“Who are they? Can we help them?” Worth asked.
“I have no idea who they are, so we cannot help them. Remember, this is naught but a dream. If they are going to survive, it was already decided whenever this took place,” Drekkoril answered. “I doubt the soul of anyone not affected by Rorie’s spell is truly here; it is a mirage. We believe we are sensing things, but they are, in fact, memories.”
“I did not know more than two had tamed Faedrekan,” Rorie murmured.
“What is in his arms?” Coven Lord Bridger D’Vaire asked.
“It is too far away from this distance to be certain,” Drekkoril responded. “Nearly all the Fae are gone.”
“Think you the bemollo is their leader?” Rorie queried.
“I have no notion of what Hibozeth looks like and cannot discern if he is a leader from here,” Drekkoril responded.
“What the fuck?” Aleksander asked. The Faedrekan flying above disappeared, and Rorie had to assume they’d been summoned to their tamers, but what was shocking him anew was the bemollo and fairy lying down as if they’d fallen asleep and floating upward onto a cloud.
“I mean, what the fuck is going on?” Worth demanded.
“The Fae appear to be turning into elves, and I believe I see sprites too,” Prism Wizard Vadimas said.
“I do not understand. Elves and sprites were created by Fate thousands of years ago,” Ellery remarked.
“This is too much for me,” Rorie whispered, burying his face into Renny’s chest. Overwhelmed by the destruction of his land, he could barely process the fact that his people appeared to be no more.
“Roriethiel, please look,” Drekkoril begged.

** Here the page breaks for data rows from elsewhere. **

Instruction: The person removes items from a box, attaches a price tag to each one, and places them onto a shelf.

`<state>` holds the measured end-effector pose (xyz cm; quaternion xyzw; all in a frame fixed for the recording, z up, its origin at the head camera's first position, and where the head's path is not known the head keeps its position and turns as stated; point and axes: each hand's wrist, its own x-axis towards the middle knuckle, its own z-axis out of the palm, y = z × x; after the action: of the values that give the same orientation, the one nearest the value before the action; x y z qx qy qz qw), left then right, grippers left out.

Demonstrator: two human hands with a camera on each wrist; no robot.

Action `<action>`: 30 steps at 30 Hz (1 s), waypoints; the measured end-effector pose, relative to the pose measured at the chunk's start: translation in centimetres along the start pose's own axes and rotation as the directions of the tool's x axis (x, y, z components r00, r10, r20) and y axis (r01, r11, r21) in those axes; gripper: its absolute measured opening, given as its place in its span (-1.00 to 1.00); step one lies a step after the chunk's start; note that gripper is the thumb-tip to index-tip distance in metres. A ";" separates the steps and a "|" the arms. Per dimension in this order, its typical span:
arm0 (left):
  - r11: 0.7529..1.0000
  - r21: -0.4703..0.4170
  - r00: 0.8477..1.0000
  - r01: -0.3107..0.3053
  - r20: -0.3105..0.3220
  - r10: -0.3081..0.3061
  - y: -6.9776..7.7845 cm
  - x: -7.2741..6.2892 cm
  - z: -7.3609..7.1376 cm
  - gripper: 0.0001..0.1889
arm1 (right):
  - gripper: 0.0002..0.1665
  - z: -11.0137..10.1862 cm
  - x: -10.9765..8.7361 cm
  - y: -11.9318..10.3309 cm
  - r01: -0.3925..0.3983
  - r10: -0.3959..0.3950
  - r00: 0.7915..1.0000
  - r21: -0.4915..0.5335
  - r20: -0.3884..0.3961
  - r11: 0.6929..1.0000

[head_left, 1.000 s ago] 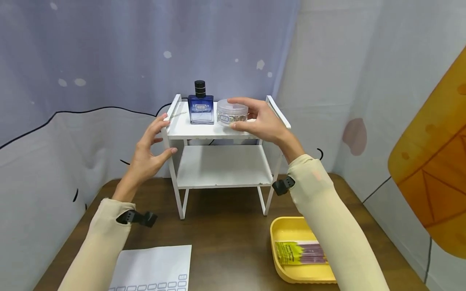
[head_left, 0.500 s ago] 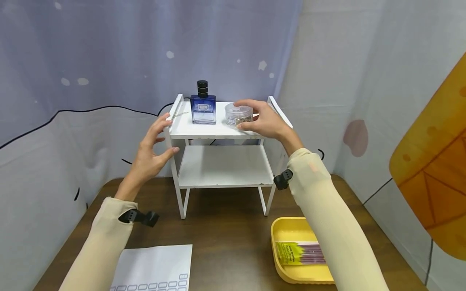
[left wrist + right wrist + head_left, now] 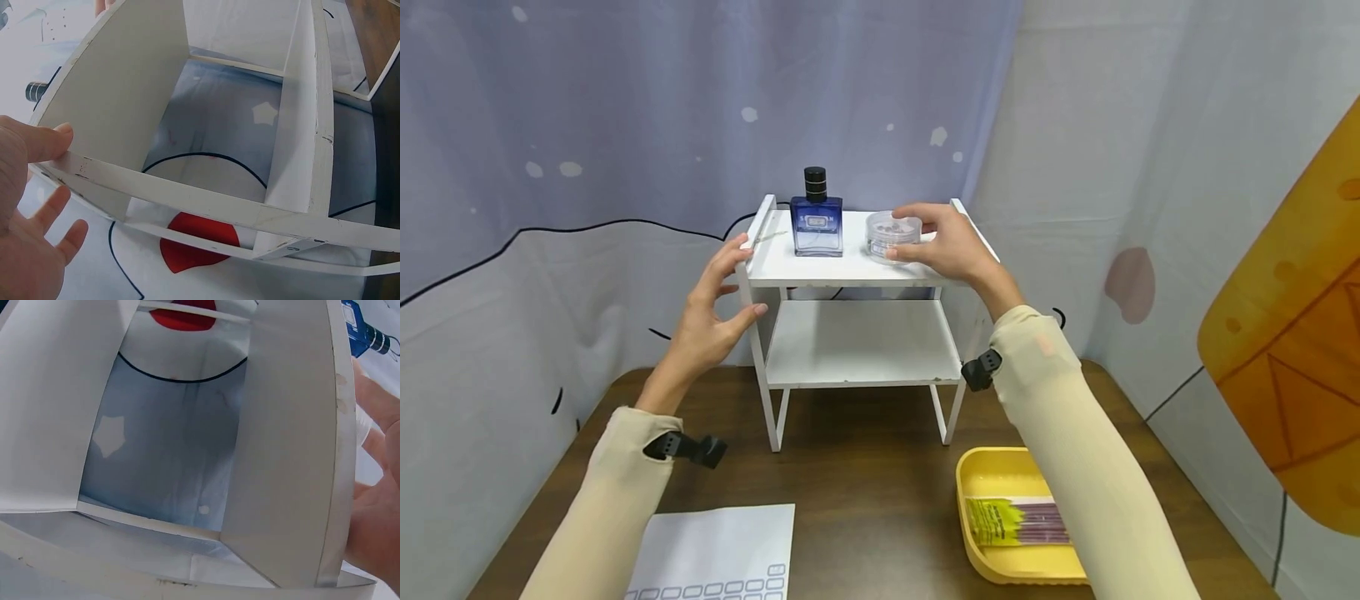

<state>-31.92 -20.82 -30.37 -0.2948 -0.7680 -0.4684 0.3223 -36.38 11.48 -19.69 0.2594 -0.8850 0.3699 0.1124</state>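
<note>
Pinching jar (image 3: 887,235) with right hand (image 3: 951,243), showing mostly from head, barely from right wrist, spreading fingers of left hand (image 3: 703,323) at shelf (image 3: 861,343)

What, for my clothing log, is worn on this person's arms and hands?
The left sleeve and right sleeve are long and cream; the right has a faint pinkish patch near its cuff. A black strapped device sits at the left wrist, another black device at the right. The left hand and right hand wear no gloves.
</note>
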 end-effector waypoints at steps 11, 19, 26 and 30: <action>1.000 0.009 1.000 -0.001 0.009 0.001 -0.1 0.3 0.3 -0.29 | -0.31 -0.7 0.5 0.4 -0.049 0.046 0.997 0.038 0.063 0.998; 1.000 0.006 1.000 -0.005 0.015 0.004 -0.3 0.5 0.4 -0.31 | -0.33 -1.0 1.3 0.6 -0.089 0.080 0.991 0.088 0.109 0.992; 1.000 0.006 1.000 -0.007 0.013 0.007 -0.5 0.6 0.5 -0.31 | -0.32 -1.0 1.4 0.8 -0.105 0.089 0.987 0.116 0.131 0.988; 1.000 -0.001 1.000 -0.002 0.010 0.002 -0.5 0.6 0.5 -0.32 | -0.28 -1.1 0.9 0.5 -0.053 0.041 0.994 0.122 0.101 0.991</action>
<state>-32.79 -20.41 -30.30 -0.2982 -0.7690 -0.4671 0.3187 -37.43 12.22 -18.87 0.2630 -0.8706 0.4135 0.0437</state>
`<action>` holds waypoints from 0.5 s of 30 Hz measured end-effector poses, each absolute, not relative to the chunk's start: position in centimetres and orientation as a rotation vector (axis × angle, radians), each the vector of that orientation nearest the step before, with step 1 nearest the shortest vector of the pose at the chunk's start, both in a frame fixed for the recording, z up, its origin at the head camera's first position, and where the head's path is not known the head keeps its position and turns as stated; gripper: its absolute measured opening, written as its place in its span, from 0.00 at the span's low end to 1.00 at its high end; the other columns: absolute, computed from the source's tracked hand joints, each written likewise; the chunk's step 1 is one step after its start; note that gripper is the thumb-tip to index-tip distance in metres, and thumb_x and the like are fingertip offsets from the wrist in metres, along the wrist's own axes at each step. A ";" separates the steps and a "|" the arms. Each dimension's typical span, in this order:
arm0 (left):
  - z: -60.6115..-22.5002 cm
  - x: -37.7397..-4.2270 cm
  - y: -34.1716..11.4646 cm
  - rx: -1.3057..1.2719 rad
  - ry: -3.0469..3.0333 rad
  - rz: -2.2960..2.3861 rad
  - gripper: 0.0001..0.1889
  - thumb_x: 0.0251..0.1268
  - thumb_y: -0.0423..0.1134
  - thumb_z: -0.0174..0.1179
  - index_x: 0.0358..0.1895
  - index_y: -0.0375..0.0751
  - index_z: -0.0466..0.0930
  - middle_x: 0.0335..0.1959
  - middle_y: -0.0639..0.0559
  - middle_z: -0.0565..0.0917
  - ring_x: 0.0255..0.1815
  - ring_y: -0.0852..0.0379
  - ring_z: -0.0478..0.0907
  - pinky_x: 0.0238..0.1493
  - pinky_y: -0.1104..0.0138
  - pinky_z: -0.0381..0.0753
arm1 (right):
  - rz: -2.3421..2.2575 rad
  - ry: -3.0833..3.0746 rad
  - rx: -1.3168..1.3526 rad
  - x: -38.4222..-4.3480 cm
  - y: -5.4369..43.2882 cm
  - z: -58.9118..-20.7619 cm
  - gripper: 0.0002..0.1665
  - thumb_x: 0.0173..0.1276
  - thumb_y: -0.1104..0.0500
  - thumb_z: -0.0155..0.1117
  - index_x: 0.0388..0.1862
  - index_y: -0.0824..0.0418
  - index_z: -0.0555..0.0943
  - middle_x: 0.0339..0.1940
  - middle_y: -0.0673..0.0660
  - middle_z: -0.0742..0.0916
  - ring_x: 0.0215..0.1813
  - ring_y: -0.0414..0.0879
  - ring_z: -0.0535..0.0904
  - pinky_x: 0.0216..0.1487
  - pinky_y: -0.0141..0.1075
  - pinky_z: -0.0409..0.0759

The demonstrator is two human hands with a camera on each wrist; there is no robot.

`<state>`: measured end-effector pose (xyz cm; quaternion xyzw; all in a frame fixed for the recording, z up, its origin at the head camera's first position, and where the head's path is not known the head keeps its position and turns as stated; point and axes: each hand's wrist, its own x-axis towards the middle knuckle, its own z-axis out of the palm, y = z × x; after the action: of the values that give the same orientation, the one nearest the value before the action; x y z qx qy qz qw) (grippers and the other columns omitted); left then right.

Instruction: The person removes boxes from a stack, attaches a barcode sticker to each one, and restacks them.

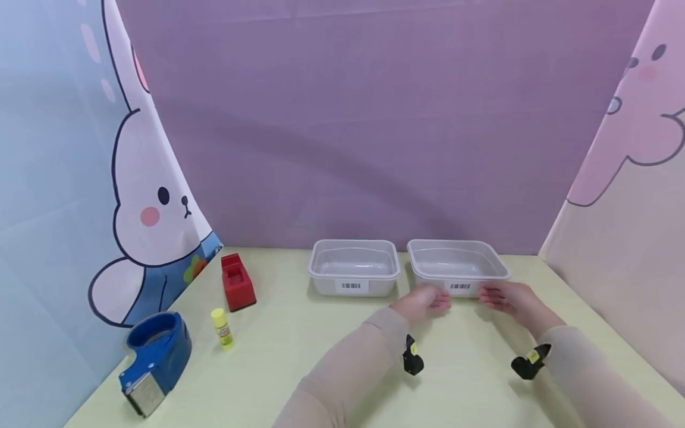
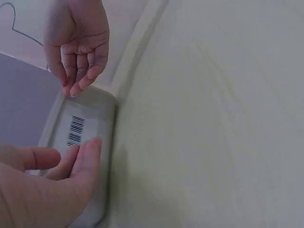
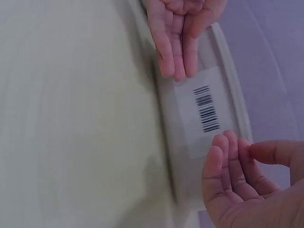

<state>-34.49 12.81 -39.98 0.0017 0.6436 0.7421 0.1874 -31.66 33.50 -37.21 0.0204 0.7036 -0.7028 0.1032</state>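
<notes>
Two pale grey plastic bins stand side by side against the back wall. At the front of the right bin [image 1: 452,255], my left hand [image 1: 423,302] is by its left corner, fingers loosely bent. Toward the right corner of that same front is my right hand [image 1: 511,297], its fingers also relaxed. Neither palm holds anything. Between the hands shows a white barcode label [image 1: 459,286]. In the left wrist view, fingertips of my left hand [image 2: 61,185] overlap the bin front; the right wrist view shows my right hand [image 3: 251,185] beside the label's edge.
The left bin [image 1: 353,255] also bears a barcode label. On the table's left lie a blue tape dispenser [image 1: 160,351], a yellow glue stick [image 1: 222,329] and a red block-like holder [image 1: 238,285]. Cloth walls enclose the table [image 1: 289,339] at back and sides.
</notes>
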 end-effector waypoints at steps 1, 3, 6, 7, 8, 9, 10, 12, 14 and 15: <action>-39.0 -33.8 12.2 0.054 1.816 2.055 0.14 0.69 0.28 0.50 0.52 0.23 0.77 0.50 0.31 0.82 0.54 0.39 0.81 0.59 0.57 0.81 | -2.074 2.071 0.056 -31.8 33.6 -36.8 0.18 0.75 0.64 0.45 0.33 0.57 0.83 0.28 0.49 0.88 0.33 0.38 0.85 0.41 0.31 0.86; -37.7 -33.4 11.1 0.145 1.816 1.993 0.15 0.71 0.29 0.49 0.55 0.23 0.75 0.53 0.30 0.80 0.57 0.37 0.79 0.61 0.57 0.79 | -2.069 2.081 0.040 -31.9 33.9 -35.9 0.18 0.75 0.64 0.46 0.32 0.55 0.83 0.28 0.48 0.88 0.33 0.38 0.86 0.41 0.31 0.86; -35.9 -33.5 9.7 0.271 1.846 1.919 0.17 0.71 0.30 0.49 0.58 0.23 0.73 0.56 0.31 0.80 0.59 0.38 0.77 0.62 0.57 0.79 | -2.074 2.116 0.000 -32.2 34.5 -34.6 0.17 0.75 0.63 0.49 0.30 0.52 0.83 0.28 0.47 0.89 0.34 0.38 0.86 0.41 0.30 0.86; -35.4 -33.7 9.1 0.304 1.862 1.898 0.18 0.70 0.30 0.50 0.59 0.24 0.73 0.55 0.32 0.80 0.59 0.39 0.78 0.61 0.58 0.79 | -2.069 2.143 -0.029 -32.3 34.7 -34.2 0.16 0.75 0.63 0.50 0.31 0.51 0.82 0.29 0.46 0.89 0.34 0.37 0.86 0.42 0.30 0.86; -35.1 -34.1 8.6 0.317 1.880 1.879 0.18 0.70 0.30 0.50 0.60 0.26 0.72 0.56 0.34 0.81 0.58 0.40 0.79 0.61 0.58 0.79 | -2.069 2.170 -0.054 -32.4 34.9 -33.8 0.15 0.74 0.63 0.52 0.31 0.51 0.82 0.29 0.46 0.89 0.35 0.37 0.86 0.43 0.30 0.86; -34.4 -34.2 8.0 0.331 1.898 1.862 0.19 0.70 0.30 0.50 0.62 0.27 0.71 0.57 0.35 0.80 0.59 0.41 0.78 0.62 0.58 0.78 | -2.071 2.189 -0.087 -32.5 35.1 -33.4 0.14 0.74 0.63 0.52 0.31 0.51 0.82 0.29 0.45 0.89 0.35 0.37 0.86 0.43 0.29 0.85; -33.8 -34.3 7.2 0.360 1.909 1.844 0.20 0.70 0.29 0.50 0.64 0.27 0.70 0.58 0.35 0.79 0.60 0.42 0.78 0.64 0.57 0.77 | -2.072 2.208 -0.128 -32.5 35.3 -33.2 0.13 0.74 0.64 0.52 0.33 0.52 0.81 0.30 0.45 0.89 0.36 0.36 0.86 0.43 0.28 0.85; -32.7 -34.6 5.5 0.411 1.946 1.794 0.23 0.71 0.31 0.51 0.67 0.30 0.67 0.63 0.37 0.77 0.63 0.44 0.76 0.68 0.57 0.73 | -2.093 2.225 -0.185 -32.8 35.5 -32.7 0.07 0.74 0.65 0.53 0.38 0.58 0.78 0.31 0.44 0.89 0.37 0.35 0.85 0.43 0.28 0.85; -31.9 -35.1 3.7 0.455 1.982 1.764 0.24 0.72 0.33 0.52 0.69 0.32 0.65 0.66 0.38 0.74 0.66 0.46 0.73 0.71 0.57 0.69 | -2.098 2.253 -0.218 -33.2 35.7 -32.3 0.11 0.74 0.67 0.50 0.52 0.70 0.73 0.31 0.42 0.88 0.37 0.33 0.85 0.43 0.26 0.84; -31.6 -35.3 2.7 0.480 2.007 1.746 0.25 0.72 0.35 0.53 0.69 0.33 0.64 0.67 0.39 0.73 0.67 0.46 0.72 0.72 0.57 0.67 | -2.076 2.282 -0.232 -33.5 35.8 -32.2 0.18 0.75 0.66 0.49 0.58 0.76 0.67 0.31 0.40 0.88 0.38 0.32 0.84 0.43 0.26 0.84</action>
<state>-35.26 2.70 -31.57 0.1735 0.7246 0.6305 0.2174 -33.49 35.76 -32.23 -0.0751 0.7375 -0.6707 0.0238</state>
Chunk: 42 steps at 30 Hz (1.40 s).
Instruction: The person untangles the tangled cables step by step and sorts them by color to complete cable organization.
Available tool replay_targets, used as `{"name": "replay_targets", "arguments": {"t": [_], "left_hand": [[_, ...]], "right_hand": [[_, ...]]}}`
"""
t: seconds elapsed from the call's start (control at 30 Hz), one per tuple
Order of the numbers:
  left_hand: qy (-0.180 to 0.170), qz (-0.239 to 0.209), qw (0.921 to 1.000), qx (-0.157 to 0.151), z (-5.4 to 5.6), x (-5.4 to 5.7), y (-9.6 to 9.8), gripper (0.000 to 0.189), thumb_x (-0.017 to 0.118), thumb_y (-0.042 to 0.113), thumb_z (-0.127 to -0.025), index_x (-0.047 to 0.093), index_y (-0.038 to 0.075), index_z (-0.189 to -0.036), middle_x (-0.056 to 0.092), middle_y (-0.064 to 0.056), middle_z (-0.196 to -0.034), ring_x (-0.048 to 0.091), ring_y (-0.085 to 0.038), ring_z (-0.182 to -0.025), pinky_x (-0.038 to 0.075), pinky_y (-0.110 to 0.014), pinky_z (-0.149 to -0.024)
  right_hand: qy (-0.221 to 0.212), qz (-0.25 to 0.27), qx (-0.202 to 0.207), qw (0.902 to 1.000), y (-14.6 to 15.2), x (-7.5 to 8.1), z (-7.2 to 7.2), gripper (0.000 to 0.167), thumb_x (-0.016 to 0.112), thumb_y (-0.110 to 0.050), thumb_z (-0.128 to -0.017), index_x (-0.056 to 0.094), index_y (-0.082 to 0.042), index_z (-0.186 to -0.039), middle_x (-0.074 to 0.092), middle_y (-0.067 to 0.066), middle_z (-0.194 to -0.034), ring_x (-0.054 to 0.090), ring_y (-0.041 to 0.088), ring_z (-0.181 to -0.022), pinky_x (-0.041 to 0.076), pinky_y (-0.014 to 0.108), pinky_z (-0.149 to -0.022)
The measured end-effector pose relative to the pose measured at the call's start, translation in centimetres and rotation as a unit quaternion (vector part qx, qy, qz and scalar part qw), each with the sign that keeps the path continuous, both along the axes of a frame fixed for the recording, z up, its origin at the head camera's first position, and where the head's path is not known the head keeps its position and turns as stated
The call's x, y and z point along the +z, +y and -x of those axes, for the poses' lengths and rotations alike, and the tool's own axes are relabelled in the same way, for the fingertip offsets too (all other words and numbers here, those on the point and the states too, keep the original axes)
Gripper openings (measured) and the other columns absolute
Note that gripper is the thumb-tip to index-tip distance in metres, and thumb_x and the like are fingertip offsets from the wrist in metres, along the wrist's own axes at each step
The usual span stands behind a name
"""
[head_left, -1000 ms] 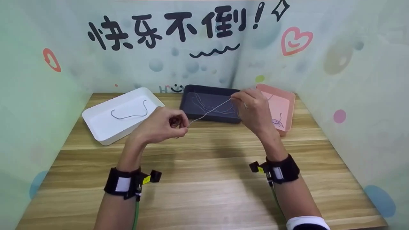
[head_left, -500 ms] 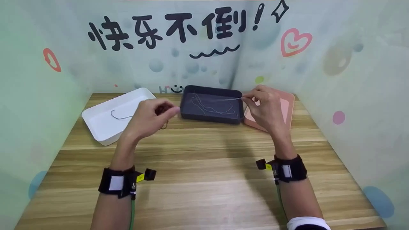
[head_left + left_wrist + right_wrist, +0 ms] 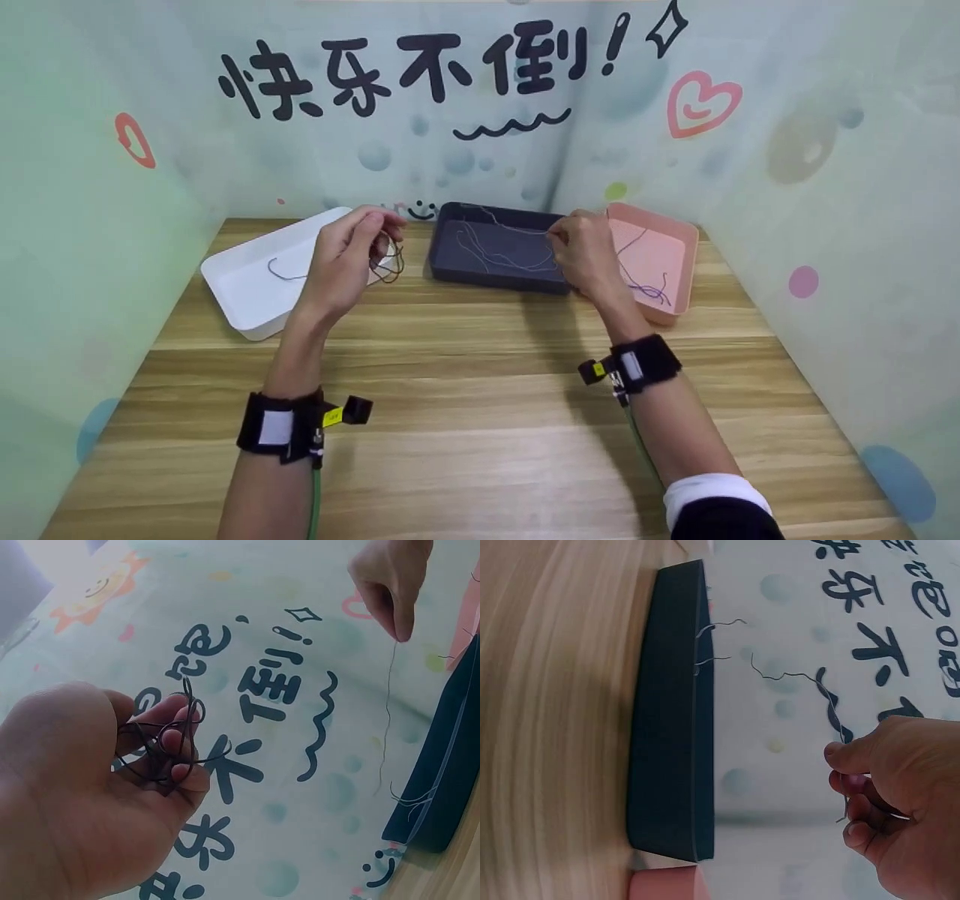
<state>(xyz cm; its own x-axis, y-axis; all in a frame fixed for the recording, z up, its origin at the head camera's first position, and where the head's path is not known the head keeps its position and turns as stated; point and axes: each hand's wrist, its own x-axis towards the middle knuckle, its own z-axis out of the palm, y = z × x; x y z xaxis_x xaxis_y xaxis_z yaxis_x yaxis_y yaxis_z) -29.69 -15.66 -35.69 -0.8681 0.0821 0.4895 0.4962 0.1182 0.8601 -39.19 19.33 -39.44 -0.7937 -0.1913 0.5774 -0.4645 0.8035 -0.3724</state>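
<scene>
Between thumb and fingertips, my right hand pinches a thin grey string; it dangles over the dark tray. More pale strings lie inside that tray, and a few ends poke above its rim. My left hand is turned palm up near the white tray. Its curled fingers hold a loose tangle of dark brown string, with loops hanging out past the fingertips.
A single dark string lies in the white tray, partly behind my left hand. To the right, the pink tray contains several dark strings. All stand at the back of the wooden table, before a printed backdrop.
My right hand drew the grey string out of the left hand's grasp to the right, then came back left over the dark tray. The left hand moved left and turned palm up.
</scene>
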Motion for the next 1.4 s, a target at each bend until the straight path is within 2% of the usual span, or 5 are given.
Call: {"name": "replay_targets", "arguments": {"t": [0.4, 0.57, 0.77, 1.17, 1.4], "left_hand": [[-0.017, -0.064, 0.9970, -0.040, 0.0, -0.1, 2.0, 0.040, 0.039, 0.015, -0.121, 0.077, 0.001, -0.121, 0.069, -0.013, -0.107, 0.061, -0.018, -0.085, 0.048, -0.021, -0.070], [-0.028, -0.077, 0.9954, -0.049, 0.1, -0.3, 2.9, 0.041, 0.037, 0.019, -0.123, 0.075, 0.001, -0.125, 0.068, -0.016, -0.110, 0.061, -0.021, -0.088, 0.049, -0.023, -0.072], [-0.044, -0.088, 0.9940, -0.048, 0.2, -0.7, 4.0, 0.049, 0.028, 0.028, -0.124, 0.068, 0.004, -0.140, 0.066, -0.009, -0.112, 0.057, -0.015, -0.084, 0.048, -0.023, -0.072], [-0.045, 0.015, 0.9975, -0.053, -0.7, -1.8, 6.6, 0.067, 0.012, 0.056, -0.122, 0.049, 0.023, -0.168, 0.059, -0.012, -0.139, 0.057, -0.020, -0.091, 0.050, -0.027, -0.078], [-0.023, 0.076, 0.9930, -0.087, -1.2, -2.1, 7.8, 0.119, 0.012, 0.103, -0.091, 0.023, 0.027, -0.181, 0.060, -0.012, -0.140, 0.062, -0.024, -0.111, 0.054, -0.037, -0.087]], "right_hand": [[-0.123, -0.103, 0.030, 0.9866, -0.9, -3.1, 2.8, 0.017, 0.076, -0.009, -0.104, 0.086, 0.002, -0.112, 0.085, 0.021, -0.115, 0.080, 0.042, -0.115, 0.065, 0.055, -0.102], [-0.114, -0.071, 0.069, 0.9885, -1.0, -2.7, 1.4, 0.042, 0.074, -0.023, -0.110, 0.073, 0.007, -0.139, 0.076, 0.028, -0.140, 0.069, 0.048, -0.138, 0.052, 0.059, -0.124], [-0.073, 0.040, 0.137, 0.9871, -3.0, -0.3, -2.7, 0.053, 0.072, -0.035, -0.112, 0.065, -0.002, -0.154, 0.069, 0.019, -0.157, 0.061, 0.038, -0.152, 0.045, 0.056, -0.132], [-0.015, 0.147, 0.243, 0.9588, -7.9, 2.0, -9.1, 0.033, 0.079, -0.026, -0.107, 0.077, -0.004, -0.132, 0.078, 0.016, -0.116, 0.072, 0.025, -0.101, 0.064, 0.041, -0.089], [0.015, 0.128, 0.237, 0.9630, -8.6, 1.6, -9.6, 0.030, 0.086, -0.020, -0.102, 0.079, -0.001, -0.125, 0.072, 0.014, -0.101, 0.066, 0.021, -0.084, 0.053, 0.024, -0.073]]}}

The tremor in his voice had steel infusing Rorie’s spine, and he swore his spirit was ripped apart most unpleasantly. There were now two versions of himself, and another Rorie floated up on a cloud alongside Drekkoril.
“We are in a mystical sleep,” Rorie managed.
Drekkoril whipped to face Ellery. “How many thousands of years ago were your people created?”
“Ancients estimate our history stretches approximately fifteen thousand years,” Ellery answered.
“Were we in the sleep that long?” Drekkoril demanded. “How did we awaken or come to be on your realm?”
“Let’s hope our current dream ends before the surrounding land disappears,” Brogan remarked.
“We’ll be okay, Brogan. We can’t be hurt,” Renny reminded him.
Rorie was swamped with emotion and held on to his v’airsell nioll as he tried to process the growing destruction of the land along with knowing that he may have slept through fifteen thousand years. Like Drekkoril, he had many questions, and he wondered why the Faedrekan had not provided the information about how their world was torn apart. When he voiced that issue, Saura laid a hand on his back.
“Your Faedrekan witnessed many things through their eyes and by connecting to your soul, dear. But no one and nothing is omniscient. Perhaps they can’t show you how the realms were destroyed because they don’t have those answers,” Saura commented softly.
“Orlami. Zurenzi. How did we find ourselves on Renny’s realm?” Rorie whispered, reaching across Renny to rub his ring.
Amidst the cracking, grinding, and loud carnage of the land crumbling into nothing, Rorie detected a shadow across his mind. Letting his lashes drift close, he allowed himself to be tugged away from the broken dream of his past. Breathing in deeply, he rejoiced in the weightlessness of his body and didn’t object to losing the feel of being in Renny’s arms. The spell he’d woven to bring the entire D’Vaire clan to his home was ending, and he was happy for it. Blackness surrounded him and for a moment cold swept through his bones; then there were new sensations.
The plush fabric of his onesie against his skin, and the warmth of the covers pinning him to the mattress. Opening his eyes, he sat up, and although he was happy to see the beauty of Renny’s room in Aleksander and Rafe’s mansion, tears fell down his cheeks. There was a dipping of the mattress next to him, and in the next breath he was tugged close to someone whose presence he would forever recognize as the other half of his soul.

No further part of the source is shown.